Port foolery, part 2; if the UAE is bad, why is China good?

Monday, April 03, 2006 at 06:13 PM

Proving that zealots dedicated to an abstraction known as "free markets" learn nothing that doesn't fit within their zealotry, the Bush administration is now running into severe criticism of a $6 million no-bid contract given by  the National Nuclear Security Administration to Hutchison Whampoa, a Hong Kong based company, to scan U.S. bound cargo going through the Bahamas.

Why a no-bid contract, in the first place?  The company is the only port terminal operator in the Bahamas.

Clark Kent Ervin, the first inspector general in the newly created Department of Homeland Security, said today that Congress should kill the deal because the company that has close ties to China.

So far, this pending deal has created nothing like the bipartisan and media firestorm of protest.

Why?  You've got me.
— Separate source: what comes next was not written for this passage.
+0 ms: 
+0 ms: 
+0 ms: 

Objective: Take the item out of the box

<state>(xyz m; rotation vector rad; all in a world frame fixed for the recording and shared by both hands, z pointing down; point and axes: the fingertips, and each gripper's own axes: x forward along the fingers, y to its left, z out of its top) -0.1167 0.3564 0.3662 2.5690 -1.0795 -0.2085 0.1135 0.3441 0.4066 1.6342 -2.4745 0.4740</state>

I'm pretty sure it's safe to say that while the Bush administration has the "protect America" rhetoric down pat--probably from the endless repition--it hasn't really even started to come to grips with what that rhetoric means in the real world, where the globalization it so fervently champions results in foreign company after foreign company in a position that affects the country's security.

As with so many other issues, it appears to be a case where the administration can talk a far better game than it plays. As you would expect from people who know PR but little else.